[What needs to be done]
Copy out all the lines of the data precisely, omitting any pictures.

-=-=-=-=-

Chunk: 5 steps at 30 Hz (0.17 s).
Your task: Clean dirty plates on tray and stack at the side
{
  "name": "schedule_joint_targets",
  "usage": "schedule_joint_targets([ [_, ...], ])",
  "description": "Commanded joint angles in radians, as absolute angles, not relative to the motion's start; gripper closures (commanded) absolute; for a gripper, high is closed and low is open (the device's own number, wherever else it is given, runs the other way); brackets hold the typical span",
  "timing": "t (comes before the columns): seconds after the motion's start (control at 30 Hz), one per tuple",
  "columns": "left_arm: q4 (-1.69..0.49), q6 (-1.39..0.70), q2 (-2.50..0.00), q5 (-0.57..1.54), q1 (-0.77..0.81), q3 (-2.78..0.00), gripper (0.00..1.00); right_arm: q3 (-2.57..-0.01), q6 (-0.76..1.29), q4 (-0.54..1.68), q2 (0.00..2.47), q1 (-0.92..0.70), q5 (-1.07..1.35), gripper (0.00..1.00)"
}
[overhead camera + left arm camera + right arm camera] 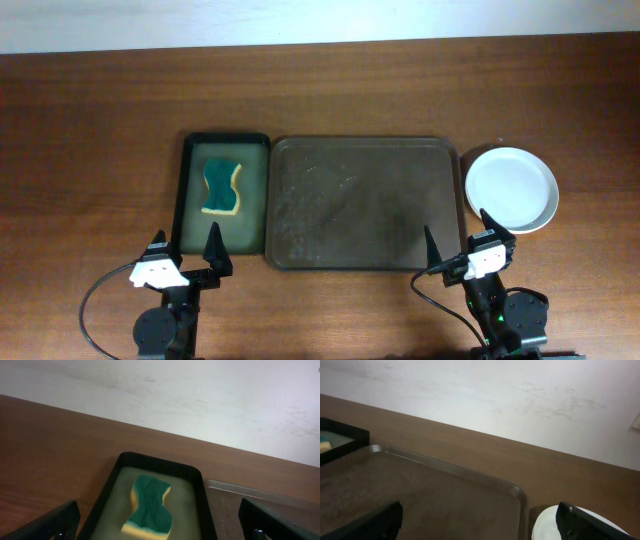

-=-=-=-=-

[Response below]
Chunk: 5 steps at 30 Hz (0.17 s).
Your task: Clean dirty plates on tray and stack at the side
{
  "name": "schedule_joint_targets",
  "usage": "schedule_joint_targets([ [_, ...], ])",
  "description": "Commanded joint angles in radians, as absolute angles, not relative to the motion's start; gripper closures (commanded) absolute; for a gripper, high is closed and low is open (the device's own number, wherever else it is given, runs the other way); brackets hold the typical span",
  "timing": "t (comes before the columns): seconds after the motion's start (control at 30 Hz), one per tuple",
  "columns": "left_arm: q4 (-1.69..0.49), q6 (-1.39..0.70), q2 (-2.50..0.00), q5 (-0.57..1.54), q1 (-0.77..0.81), q3 (-2.78..0.00), gripper (0.00..1.00); right_arm: q3 (-2.57..-0.01), q6 (-0.76..1.29), q4 (-0.54..1.68), q2 (0.00..2.47), q1 (-0.92..0.70), q5 (-1.07..1.35), gripper (0.00..1.00)"
}
[overhead camera + left arm camera + right arm camera] 

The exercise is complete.